Желая доказать свою исконно-посконную родственность "человеку массы", Надежда Яковлевна старательно употребляет такие словечки, как "славная порода бабенок" (95) [88], "девчонкин мужик совершенный сопляк" (146) [135] и трижды утверждает в своей книге, что она любит и ценит мат.
Все эти выверты — и сопляк, и бабенка — звучат из философических, бергсоно-шарденовских уст мемуаристки кривлянием, натяжкой, фальшью; воображая, вероятно, что любовью к грубости она следует пристрастию Мандельштама к "обмирщению языка", она в действительности владеет вульгаризмами так же неумело, как языком литературным… Ее литературный слог — слог запыхавшегося репортера, который строчит размашисто, развязно, хлестко, бойко, иногда — выразительно, но не имеет времени не только сбегать в библиотеку за справкой, но и перечесть собственную рукопись. "Стоявшие на высших ступеньках начальники уже знали о предстоящем докладе" (166) [153–154]; "у него был за это нагоняй" (вместо «ему», 382 [347]); "по незначительному поводу, никакого значения не имеющему" (497) [450]; и т. д., и т. п., и проч.
Владеет ли Надежда Яковлевна ухищрениями матерщины,
"Под российский мат и умирать-то приятнее" (91) [85]. Это патриотизм. Далее следует либеральность: жертвы сталинских застенков умирали с матом на губах (332) [302]. Вот почему Надежда Яковлевна особенно ценит мат. Не просто так, не из любви к искусству для искусства, а из сочувствия к несчастным жертвам.
Можно подумать, будто палачи изъяснялись на языке цветов.
Не на языке цветов изъясняется и сама Надежда Яковлевна.
Она сильно напоминает ту злую мачехину дочку, которую справедливая фея наградила отвратительным даром: стоит ей только открыть рот — оттуда выскочит жаба…
"Дурень Булгаков" (136) [126]; "Бердяев поленился подумать" (321) [292]; "если бы Элиот удосужился подумать" (559) [506]; брехня Чуковского (102) [96]; Волошин совершил "самый обыкновенный донос" (99) [93]; "Цветаева выдумала" (521) [472]; Пастернак "даже не подозревал, что существует равенство" (260) [238–239]; "В начале двадцатых годов союз с Нарбутом, из рук которого одесские писатели ели хлеб… мог показаться Бабелю выгодным…" (65) [62]; "Идиотка Ольшевская" (117) [109]; "жулики вроде Харджиева" (541) [490]; "настоящие красавицы успели удрать, и я видела только ошмётки" (162) [151]; и, наконец, как зуботычина из зуботычин, похвала драматургу Александру Гладкову:
"Гладков в своих страничках о Пастернаке не врет и не хвастается, когда рассказывает о неслыханном внимании к нему Пастернака" (387) [352].

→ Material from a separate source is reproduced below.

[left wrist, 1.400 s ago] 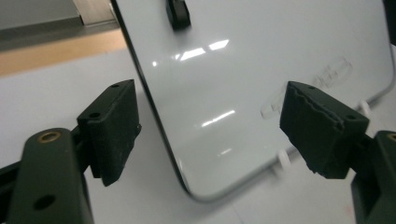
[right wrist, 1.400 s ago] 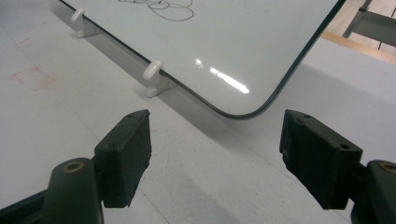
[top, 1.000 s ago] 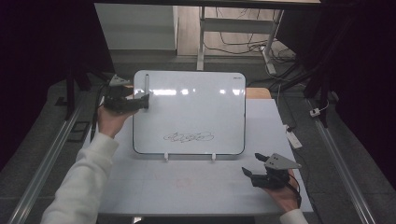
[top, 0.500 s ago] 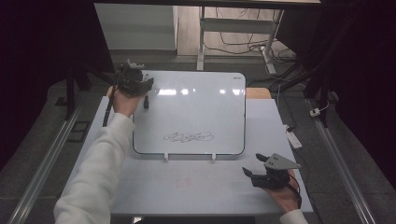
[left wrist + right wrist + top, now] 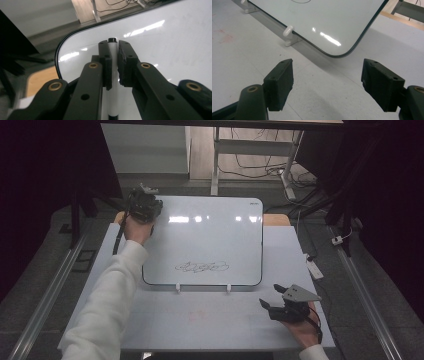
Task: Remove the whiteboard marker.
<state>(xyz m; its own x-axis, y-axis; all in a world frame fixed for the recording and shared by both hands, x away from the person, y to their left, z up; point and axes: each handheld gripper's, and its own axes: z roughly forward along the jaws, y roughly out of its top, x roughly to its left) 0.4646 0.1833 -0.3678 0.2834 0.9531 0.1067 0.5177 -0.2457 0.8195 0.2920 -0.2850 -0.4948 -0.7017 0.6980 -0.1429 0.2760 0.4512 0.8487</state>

А почему, собственно, следует заранее предполагать, что Гладков врет и хвастается? Вовсе не все мемуаристы хвастаются и врут. Но ничего не поделаешь: стоит Надежде Яковлевне открыть рот, — оттуда жаба.
Жаба — животное скользкое, и похвала Гладкову есть на самом деле низменное толкование драматургических опытов Пастернака. Борис Леонидович собирался написать пьесу и поэтому, сообщает Надежда Яковлевна, "присматривался к драматургам, которым повезло" (387) [352]. Не к жизни присматривался, не к истории, не к великой драматургии, наконец, Шекспира, Гете, Пушкина, Мольера или Чехова, — а к литератору, "которому повезло".
Просто и низменно.
Низменно и в то же время высокомерно. Без высокомерия — ни шагу. Что делать! Элита. Олимп!
"Мне жалко Бердяева, — пишет Надежда Яковлевна, — обожавшего духи, в которых всегда пронюхивается что-то постороннее, грубое и вульгарное" (531) [481].
Жалко Бердяева! У аристократической, чуждой всему грубому и вульгарному Надежды Яковлевны обоняние, как и все чувства, изощренно; Бердяеву до нее далеко.
"Бедняга" пишет Надежда Яковлевна о Маяковском — ему "уже успели внушить, что"… (514) [465].
Бедняга Надежда Яковлевна! Ей никто не успел внушить, что когда Пастернак, в стихах и в прозе, с восхищением, с возмущением, с упреком, со слезами и скорбью, пишет о Маяковском, о его поэзии, о его трагической гибели, это "звезда с звездою говорит", — а когда она, Надежда Яковлевна, произносит, жалеючи философа, "мне жалко", а жалеючи поэта — «бедняга», это Иван Александрович Хлестаков, собственной своею персоной, похлопывает по плечу Александра Сергеевича: "Ну что, брат Пушкин?" — "Да так, брат… так как-то всё".